Recreating Europe Project

Recap on the ‘Open Up Museums!’ Event — reCreating Europe Project  

Posted: 20-06-2022 Topics: ReCreating Europe

This May saw a return to meeting in person for the reCreating Europe project, as project partners, including two LIBER office members, headed to Italy for the first of two GLAM @ Home workshops – ‘Open Up Museums! Prospects and Challenges of Accessibility, Diversity and Inclusion.’ These workshops, which took place in Trento and Rovereto on the 26th and 27th of May 2022, were organised as a collaboration between the projects DANCING and inDICEs.  

The aim of the event was to explore key issues and tools to promote openness in the cultural sector, specifically, between law and practice. In between sessions, participants enjoyed the hospitality of the two host museums – MuSe (Trento) and Mart (Rovereto). 

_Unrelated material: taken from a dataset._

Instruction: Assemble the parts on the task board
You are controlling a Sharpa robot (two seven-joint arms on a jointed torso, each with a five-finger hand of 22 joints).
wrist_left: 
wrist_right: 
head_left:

The below blog post summarises the two-day workshop, and is interspersed with the thoughts of speakers and attendees who were asked to reflect on the question – ‘What does an ’open museum’ mean to you’?  

 

Day 1 – MuSe (Museum of Science), Trento

The two-day-long programme started with the Museums, intellectual property, and access to culture panel. The opening panel explored the concepts of openness and access to culture in relation to the digital mission of museums. Speakers highlighted the features of an extremely complex regulatory framework focusing on copyright, cultural heritage law, and data management, discussing the challenges and opportunities of specific policies aimed at making museums open to all. There was a lively discussion around the question ‘How can cultural heritage institutions (CHIs) concretely play an active and participatory role in the process of redesigning copyright?’ and the panel came to a close with the message of hope: that we should all be aware, trained, and fearless in tackling this issue together. 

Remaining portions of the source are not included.